### [Problem]
Below are entries. Reproduce exactly the lines between the line holding "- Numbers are" and the line holding "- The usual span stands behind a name", inclusive, and only those.

### [Material provided]
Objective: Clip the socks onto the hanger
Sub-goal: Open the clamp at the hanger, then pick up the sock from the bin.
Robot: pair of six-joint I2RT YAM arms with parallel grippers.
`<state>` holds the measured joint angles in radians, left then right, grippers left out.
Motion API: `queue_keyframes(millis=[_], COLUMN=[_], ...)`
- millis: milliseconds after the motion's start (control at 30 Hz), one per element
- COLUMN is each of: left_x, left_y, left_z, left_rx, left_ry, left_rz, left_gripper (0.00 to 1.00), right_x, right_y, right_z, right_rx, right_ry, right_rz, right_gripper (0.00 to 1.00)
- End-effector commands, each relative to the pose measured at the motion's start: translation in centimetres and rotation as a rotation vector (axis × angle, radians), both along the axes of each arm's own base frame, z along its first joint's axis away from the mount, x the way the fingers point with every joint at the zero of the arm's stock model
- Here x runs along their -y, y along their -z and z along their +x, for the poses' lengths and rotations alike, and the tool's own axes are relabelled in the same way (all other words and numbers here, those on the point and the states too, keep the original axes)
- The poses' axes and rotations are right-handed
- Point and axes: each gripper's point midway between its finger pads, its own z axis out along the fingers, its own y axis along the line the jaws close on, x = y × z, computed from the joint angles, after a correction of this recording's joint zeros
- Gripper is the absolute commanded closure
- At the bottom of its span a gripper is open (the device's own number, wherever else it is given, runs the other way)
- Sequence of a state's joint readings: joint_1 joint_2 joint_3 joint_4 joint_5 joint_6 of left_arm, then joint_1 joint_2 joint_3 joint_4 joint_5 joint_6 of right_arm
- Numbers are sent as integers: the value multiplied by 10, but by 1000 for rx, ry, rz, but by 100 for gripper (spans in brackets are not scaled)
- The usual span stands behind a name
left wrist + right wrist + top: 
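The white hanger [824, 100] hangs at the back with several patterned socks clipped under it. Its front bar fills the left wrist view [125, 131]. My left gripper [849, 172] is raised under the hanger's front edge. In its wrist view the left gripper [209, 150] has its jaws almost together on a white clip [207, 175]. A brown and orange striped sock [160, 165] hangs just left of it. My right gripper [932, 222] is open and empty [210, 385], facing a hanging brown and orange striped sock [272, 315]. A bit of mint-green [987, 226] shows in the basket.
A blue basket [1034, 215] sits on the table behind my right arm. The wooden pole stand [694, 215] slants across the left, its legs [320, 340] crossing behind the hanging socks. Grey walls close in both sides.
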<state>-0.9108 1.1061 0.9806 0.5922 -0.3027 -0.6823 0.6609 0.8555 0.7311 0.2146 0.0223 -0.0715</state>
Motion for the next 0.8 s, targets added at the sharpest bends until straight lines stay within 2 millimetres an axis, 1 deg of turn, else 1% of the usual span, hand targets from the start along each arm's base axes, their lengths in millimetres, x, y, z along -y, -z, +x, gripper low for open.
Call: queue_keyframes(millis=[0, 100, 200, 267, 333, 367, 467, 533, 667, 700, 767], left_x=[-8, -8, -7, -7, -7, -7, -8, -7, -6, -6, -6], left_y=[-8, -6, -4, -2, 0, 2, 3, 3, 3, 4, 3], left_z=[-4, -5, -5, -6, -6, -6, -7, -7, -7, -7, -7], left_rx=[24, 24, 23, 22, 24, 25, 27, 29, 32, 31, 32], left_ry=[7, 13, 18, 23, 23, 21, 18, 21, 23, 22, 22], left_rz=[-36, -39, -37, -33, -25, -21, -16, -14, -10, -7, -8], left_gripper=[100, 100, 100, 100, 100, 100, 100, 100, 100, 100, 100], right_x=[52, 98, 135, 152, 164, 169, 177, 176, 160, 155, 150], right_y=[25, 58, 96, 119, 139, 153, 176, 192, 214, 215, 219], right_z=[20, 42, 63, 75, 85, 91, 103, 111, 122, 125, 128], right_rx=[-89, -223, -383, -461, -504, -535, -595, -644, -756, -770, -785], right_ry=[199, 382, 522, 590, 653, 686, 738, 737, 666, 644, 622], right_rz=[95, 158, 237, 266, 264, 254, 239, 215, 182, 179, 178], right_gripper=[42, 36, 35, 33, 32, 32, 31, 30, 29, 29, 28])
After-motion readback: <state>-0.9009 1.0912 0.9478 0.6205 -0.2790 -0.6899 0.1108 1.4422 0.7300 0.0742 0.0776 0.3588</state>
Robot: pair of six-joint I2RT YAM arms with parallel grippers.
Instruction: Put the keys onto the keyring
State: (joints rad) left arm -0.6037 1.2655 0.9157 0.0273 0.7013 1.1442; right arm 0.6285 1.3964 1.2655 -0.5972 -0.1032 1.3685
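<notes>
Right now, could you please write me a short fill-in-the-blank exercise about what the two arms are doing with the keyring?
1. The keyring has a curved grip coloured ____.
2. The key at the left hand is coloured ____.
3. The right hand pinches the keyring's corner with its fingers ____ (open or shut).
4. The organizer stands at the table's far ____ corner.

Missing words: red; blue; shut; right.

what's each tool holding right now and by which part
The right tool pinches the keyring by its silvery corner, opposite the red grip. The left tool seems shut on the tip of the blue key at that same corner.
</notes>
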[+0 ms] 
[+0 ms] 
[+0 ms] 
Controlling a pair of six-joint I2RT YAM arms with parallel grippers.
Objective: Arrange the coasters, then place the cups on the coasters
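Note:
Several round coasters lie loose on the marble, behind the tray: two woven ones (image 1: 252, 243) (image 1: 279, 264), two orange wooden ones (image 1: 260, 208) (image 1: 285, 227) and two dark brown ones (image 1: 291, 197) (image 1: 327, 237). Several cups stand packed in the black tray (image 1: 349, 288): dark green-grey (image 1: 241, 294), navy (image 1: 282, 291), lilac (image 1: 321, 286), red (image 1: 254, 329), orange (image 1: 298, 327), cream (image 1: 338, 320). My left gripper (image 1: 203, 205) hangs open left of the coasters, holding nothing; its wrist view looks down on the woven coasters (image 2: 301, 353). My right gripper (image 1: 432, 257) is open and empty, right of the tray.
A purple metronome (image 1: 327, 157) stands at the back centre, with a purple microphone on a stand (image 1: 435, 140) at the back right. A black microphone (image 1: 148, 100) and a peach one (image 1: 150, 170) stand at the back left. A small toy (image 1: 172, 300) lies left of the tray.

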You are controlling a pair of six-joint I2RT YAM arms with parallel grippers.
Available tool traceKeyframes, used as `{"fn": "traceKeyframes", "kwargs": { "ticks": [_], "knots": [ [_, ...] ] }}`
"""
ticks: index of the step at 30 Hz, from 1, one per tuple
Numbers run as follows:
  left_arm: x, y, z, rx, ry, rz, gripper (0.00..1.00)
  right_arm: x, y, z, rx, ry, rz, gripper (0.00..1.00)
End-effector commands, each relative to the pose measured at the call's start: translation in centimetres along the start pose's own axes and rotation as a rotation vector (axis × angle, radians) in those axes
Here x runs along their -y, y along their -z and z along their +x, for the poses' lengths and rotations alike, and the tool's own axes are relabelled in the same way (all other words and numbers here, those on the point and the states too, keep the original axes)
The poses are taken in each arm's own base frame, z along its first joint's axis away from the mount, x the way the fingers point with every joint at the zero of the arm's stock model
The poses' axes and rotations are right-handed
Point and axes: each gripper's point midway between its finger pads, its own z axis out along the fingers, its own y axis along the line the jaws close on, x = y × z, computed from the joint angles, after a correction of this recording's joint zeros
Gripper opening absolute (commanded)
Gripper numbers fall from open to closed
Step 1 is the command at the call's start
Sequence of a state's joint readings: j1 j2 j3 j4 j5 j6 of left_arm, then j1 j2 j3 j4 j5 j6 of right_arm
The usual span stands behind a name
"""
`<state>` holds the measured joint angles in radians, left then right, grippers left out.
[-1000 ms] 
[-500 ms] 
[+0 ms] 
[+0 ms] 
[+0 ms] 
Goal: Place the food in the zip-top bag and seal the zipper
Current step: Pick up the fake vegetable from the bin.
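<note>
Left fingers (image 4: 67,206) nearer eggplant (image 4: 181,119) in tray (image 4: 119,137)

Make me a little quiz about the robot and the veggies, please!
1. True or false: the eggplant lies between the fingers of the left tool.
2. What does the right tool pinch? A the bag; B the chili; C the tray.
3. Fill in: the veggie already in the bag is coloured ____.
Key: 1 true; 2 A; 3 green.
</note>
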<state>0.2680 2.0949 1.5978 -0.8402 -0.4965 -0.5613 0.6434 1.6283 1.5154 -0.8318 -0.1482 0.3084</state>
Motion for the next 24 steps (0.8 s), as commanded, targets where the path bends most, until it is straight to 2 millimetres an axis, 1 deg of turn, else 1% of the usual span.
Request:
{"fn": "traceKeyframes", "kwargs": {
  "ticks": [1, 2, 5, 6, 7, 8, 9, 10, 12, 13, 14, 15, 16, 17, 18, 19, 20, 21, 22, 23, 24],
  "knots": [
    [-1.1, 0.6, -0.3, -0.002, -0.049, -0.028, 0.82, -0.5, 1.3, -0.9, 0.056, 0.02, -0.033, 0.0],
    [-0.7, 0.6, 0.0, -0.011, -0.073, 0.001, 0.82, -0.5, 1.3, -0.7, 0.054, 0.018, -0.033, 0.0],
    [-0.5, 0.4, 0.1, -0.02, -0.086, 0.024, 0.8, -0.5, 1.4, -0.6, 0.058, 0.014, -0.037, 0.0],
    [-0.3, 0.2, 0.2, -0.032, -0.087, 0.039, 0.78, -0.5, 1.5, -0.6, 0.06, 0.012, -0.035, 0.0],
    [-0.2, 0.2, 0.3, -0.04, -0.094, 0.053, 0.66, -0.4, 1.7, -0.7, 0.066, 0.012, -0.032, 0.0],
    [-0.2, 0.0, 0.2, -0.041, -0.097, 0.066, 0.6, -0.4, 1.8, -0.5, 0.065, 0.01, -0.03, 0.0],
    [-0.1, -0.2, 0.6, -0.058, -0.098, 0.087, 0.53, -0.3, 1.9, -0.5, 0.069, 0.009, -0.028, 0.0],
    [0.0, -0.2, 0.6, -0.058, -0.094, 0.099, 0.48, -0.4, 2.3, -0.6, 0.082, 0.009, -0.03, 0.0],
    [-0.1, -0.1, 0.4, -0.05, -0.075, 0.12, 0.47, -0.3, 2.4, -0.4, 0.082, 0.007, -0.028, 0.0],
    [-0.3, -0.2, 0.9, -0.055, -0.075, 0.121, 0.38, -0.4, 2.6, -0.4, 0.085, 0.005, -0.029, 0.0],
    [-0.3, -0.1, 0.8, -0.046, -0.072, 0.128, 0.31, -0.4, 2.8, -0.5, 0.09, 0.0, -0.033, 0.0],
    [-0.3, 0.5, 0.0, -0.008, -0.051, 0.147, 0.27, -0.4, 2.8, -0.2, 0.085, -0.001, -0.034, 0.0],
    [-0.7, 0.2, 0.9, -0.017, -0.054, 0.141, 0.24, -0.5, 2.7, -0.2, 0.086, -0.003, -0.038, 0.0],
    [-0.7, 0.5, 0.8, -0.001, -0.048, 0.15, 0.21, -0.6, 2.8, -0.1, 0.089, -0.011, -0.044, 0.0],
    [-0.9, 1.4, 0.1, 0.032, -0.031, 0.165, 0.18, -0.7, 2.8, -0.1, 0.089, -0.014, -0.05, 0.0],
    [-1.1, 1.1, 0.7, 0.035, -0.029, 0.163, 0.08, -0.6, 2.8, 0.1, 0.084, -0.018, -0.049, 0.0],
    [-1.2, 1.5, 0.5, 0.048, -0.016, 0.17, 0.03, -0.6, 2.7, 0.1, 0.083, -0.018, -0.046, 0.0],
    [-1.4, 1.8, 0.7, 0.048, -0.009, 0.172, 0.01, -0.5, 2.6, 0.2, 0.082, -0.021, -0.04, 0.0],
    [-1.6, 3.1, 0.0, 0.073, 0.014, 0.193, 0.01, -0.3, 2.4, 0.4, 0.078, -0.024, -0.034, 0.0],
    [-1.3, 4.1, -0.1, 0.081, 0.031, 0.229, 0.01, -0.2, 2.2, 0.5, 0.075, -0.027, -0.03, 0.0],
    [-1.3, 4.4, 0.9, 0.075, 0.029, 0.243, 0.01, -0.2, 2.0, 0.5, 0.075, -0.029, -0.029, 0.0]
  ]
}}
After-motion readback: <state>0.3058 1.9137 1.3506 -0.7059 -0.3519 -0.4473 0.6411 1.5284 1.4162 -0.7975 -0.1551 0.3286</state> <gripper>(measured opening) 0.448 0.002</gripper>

### [Exercise result]
- Numbers are sent as integers: the value multiplied by 10, but by 1000 for rx, ry, rz, but by 100 for gripper (spans in brackets are not scaled)
- The usual span stands behind a name

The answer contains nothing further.